What you will do
With the pictures set aside, write out all of the data exactly as it stands.

Information supplied
----------------------------------------
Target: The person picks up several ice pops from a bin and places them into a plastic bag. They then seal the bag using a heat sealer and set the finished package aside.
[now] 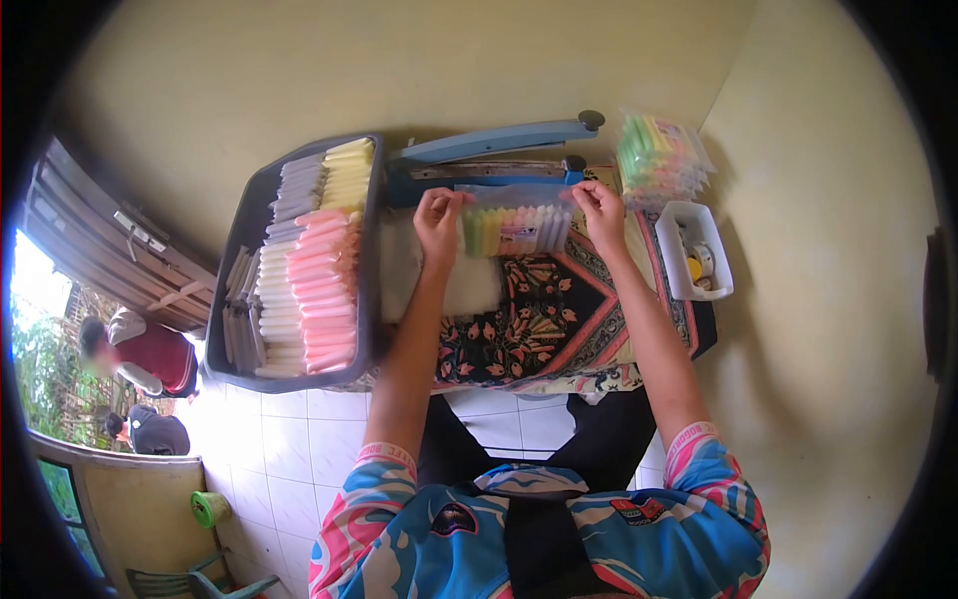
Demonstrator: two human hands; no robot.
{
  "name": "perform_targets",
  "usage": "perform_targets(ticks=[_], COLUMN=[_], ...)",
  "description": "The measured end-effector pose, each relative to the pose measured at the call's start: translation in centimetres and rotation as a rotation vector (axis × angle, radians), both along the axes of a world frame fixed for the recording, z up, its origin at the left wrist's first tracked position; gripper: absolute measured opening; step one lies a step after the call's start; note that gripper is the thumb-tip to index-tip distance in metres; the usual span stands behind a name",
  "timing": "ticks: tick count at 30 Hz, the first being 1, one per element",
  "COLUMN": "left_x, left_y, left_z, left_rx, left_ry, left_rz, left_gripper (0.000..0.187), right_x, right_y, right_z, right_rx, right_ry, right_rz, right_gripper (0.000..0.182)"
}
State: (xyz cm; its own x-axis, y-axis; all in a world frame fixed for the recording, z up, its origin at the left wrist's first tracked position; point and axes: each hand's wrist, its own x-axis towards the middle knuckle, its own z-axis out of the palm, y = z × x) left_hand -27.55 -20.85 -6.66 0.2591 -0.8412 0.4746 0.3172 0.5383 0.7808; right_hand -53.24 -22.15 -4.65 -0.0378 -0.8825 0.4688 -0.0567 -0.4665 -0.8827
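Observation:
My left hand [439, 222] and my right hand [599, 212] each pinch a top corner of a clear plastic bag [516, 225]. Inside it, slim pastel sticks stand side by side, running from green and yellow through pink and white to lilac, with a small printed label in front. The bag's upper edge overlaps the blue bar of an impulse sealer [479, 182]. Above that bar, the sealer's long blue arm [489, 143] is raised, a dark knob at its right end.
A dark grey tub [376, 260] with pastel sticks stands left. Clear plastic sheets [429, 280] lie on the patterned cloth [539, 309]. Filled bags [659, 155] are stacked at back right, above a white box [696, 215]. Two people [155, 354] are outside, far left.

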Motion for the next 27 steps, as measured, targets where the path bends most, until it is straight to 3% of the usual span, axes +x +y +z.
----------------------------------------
Exercise answer
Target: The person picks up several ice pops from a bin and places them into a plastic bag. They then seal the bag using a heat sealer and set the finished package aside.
[now] 
Demonstrator: two human hands; no robot.
{
  "name": "perform_targets",
  "usage": "perform_targets(ticks=[_], COLUMN=[_], ...)",
  "description": "The measured end-effector pose, each relative to the pose measured at the call's start: translation in centimetres and rotation as a rotation vector (axis × angle, radians), both along the axes of a world frame fixed for the recording, z up, its origin at the left wrist's first tracked position; gripper: absolute measured opening; step one lies a step after the call's start; note that gripper is the thumb-tip to index-tip distance in metres; the usual span stands behind a name",
  "timing": "ticks: tick count at 30 Hz, the first being 1, one per element",
  "COLUMN": "left_x, left_y, left_z, left_rx, left_ry, left_rz, left_gripper (0.000..0.187), right_x, right_y, right_z, right_rx, right_ry, right_rz, right_gripper (0.000..0.182)"
}
State: (xyz cm; its own x-axis, y-axis; all in a world frame fixed for the recording, z up, its origin at the left wrist's first tracked position; point and axes: each hand's wrist, its own x-axis towards the middle knuckle, its own z-axis out of the palm, y = z × x) left_hand -27.55 -20.85 -6.66 0.2591 -0.8412 0.4746 0.3172 0.5383 0.7808; right_hand -53.24 -22.15 -4.65 -0.0378 -0.8825 0.4688 -0.0567 -0.4665 -0.8827
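Observation:
My left hand [439, 222] and my right hand [599, 212] each pinch a top corner of a clear plastic bag [516, 225]. Inside it, slim pastel sticks stand side by side, running from green and yellow through pink and white to lilac, with a small printed label in front. The bag's upper edge overlaps the blue bar of an impulse sealer [479, 182]. Above that bar, the sealer's long blue arm [489, 143] is raised, a dark knob at its right end.
A dark grey tub [376, 260] with pastel sticks stands left. Clear plastic sheets [429, 280] lie on the patterned cloth [539, 309]. Filled bags [659, 155] are stacked at back right, above a white box [696, 215]. Two people [155, 354] are outside, far left.
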
Motion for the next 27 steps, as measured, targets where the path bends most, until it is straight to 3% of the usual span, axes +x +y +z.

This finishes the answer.